INSTRUCTIONS FOR THE TASK
Go over the entries and report the lines where the word "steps" occurs.

RECORDS FOR PROCESSING
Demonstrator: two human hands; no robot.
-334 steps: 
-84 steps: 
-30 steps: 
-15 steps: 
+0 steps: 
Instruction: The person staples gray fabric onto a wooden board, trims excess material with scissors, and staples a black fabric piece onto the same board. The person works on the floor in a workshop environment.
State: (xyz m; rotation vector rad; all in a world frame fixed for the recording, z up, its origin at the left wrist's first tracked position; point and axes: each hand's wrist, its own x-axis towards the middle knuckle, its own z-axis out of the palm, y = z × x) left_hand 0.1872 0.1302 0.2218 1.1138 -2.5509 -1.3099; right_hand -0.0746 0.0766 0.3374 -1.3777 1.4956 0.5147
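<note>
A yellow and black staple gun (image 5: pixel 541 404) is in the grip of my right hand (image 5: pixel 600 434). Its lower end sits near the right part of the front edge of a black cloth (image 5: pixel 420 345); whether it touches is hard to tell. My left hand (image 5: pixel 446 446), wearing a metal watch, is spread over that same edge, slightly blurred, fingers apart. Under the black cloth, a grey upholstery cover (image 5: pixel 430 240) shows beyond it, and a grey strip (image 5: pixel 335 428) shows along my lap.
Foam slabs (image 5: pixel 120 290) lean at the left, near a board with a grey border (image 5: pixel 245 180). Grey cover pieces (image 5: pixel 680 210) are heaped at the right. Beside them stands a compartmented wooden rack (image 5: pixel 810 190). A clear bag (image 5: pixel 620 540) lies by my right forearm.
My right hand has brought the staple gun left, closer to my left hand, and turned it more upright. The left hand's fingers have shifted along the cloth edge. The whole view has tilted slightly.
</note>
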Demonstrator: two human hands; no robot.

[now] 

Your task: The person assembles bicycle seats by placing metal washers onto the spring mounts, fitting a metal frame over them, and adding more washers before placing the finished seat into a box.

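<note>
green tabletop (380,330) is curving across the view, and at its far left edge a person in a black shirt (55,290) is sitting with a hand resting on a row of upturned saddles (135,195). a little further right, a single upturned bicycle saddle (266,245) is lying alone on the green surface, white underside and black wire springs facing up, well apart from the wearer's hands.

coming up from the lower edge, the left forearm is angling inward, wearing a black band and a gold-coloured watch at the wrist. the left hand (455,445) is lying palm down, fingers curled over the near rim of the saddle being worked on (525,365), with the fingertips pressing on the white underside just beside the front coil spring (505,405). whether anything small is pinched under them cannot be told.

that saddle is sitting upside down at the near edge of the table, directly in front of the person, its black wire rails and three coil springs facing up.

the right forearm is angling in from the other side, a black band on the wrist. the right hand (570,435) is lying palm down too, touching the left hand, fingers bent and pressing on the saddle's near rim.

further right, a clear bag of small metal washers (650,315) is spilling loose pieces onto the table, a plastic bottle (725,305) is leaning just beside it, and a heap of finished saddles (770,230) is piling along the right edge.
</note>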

SOLUTION TO THIS TASK
-334 steps: 
-84 steps: 
-30 steps: 
-15 steps: 
+0 steps: 

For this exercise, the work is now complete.